Paul
Goble
Staunton, February 7 – One of the most
notorious features of Soviet officialdom was the use of the nationality line in
passports to discriminate against or for particular groups. It was eliminated
after the fall of communism, but now Valery Rashkin, the KPRF deputy chairman
of the Duma’s nationality affairs committee, says Russians want it back.
The KPRF has been pushing for this
for a decade, the deputy says; but now the Russian government has set the stage
by creating a special list of representatives of the numerically small peoples
of the North who get benefits and possibly inserting in their passports a
record of their being on it (newizv.ru/article/general/10-02-2020/valeriy-rashkin-ubrali-grafu-natsionalnost-iz-pasporta-nachalas-voyna-v-chechne).
“I consider that this is the first
step toward having the nationality of all citizens listed” in passports,
especially because polls by the Center for Research on the Political Culture of
Russia, show that “more than 80 percent” of citizens want that, Russians and
non-Russians alike. The former object to the non-ethnic term Rossiyane;
the latter want to save their identities.
Many object that the restoration of the
nationality line violates international practice and would create new tensions.
But the first objection is irrelevant, Rashkin says; every country has its own
traditions. And the second is exactly backwards: tensions have increased when
the nationality line has been eliminated and nationality downplayed.

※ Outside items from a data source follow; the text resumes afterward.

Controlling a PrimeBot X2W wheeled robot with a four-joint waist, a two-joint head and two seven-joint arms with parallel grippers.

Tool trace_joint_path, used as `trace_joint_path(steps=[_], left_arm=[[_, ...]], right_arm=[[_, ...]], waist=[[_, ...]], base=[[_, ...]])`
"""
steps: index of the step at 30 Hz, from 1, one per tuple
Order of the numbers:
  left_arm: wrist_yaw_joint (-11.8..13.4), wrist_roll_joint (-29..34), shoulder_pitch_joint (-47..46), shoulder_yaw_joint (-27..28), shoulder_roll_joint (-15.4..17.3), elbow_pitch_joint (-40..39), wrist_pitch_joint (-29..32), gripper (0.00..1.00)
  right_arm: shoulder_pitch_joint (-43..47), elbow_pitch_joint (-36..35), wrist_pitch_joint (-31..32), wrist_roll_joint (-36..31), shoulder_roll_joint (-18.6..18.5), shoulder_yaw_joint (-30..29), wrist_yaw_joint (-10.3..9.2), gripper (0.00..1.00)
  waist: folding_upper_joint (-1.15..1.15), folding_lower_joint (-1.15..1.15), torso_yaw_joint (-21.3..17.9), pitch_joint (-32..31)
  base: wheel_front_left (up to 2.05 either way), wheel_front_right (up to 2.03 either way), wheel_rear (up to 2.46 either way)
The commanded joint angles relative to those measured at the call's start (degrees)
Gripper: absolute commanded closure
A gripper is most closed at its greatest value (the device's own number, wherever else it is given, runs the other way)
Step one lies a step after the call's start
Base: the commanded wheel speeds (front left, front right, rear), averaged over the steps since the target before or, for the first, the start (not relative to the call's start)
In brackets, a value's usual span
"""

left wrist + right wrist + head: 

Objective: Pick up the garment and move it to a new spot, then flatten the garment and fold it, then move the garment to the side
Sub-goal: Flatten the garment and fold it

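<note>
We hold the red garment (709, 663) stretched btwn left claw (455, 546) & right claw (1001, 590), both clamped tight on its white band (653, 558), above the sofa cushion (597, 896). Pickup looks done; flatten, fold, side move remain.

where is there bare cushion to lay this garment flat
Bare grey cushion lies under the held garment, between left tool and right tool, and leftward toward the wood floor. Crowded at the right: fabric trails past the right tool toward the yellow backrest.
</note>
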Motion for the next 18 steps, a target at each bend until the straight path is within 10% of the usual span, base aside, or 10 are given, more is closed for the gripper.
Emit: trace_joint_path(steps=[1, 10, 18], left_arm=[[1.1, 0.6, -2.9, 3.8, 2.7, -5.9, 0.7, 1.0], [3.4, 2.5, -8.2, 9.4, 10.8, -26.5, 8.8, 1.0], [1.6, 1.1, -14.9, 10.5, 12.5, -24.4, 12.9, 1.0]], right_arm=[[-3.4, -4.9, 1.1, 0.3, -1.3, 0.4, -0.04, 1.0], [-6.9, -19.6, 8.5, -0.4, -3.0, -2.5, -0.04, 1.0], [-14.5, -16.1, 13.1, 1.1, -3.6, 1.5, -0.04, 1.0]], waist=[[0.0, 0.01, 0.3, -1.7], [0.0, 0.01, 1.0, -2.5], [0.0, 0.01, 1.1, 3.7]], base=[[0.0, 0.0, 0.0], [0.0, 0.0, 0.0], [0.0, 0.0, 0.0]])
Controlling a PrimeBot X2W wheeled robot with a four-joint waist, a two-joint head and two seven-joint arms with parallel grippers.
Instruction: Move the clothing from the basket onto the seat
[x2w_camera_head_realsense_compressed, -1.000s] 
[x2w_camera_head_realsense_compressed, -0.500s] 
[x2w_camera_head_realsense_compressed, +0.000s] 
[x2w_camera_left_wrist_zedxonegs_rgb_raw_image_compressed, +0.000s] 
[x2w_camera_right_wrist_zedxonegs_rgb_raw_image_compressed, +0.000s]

He notes that he had to go to
non-Russian areas to calm them after Moscow eliminated the nationality line and
again when some in the Russian capital pushed for declaring everyone a non-ethnic
Russian as their primary identity. There was so much backlash that the powers
that be had to pull back.
And Rashkin adds that there is a
particular reason for restoring the nationality line now. Ever more people live
outside their home ethnic area; and those in the diasporas that have arisen have
a more difficult time maintaining their nationality, language and culture. A nationality
line in the passport will help them defend their rights.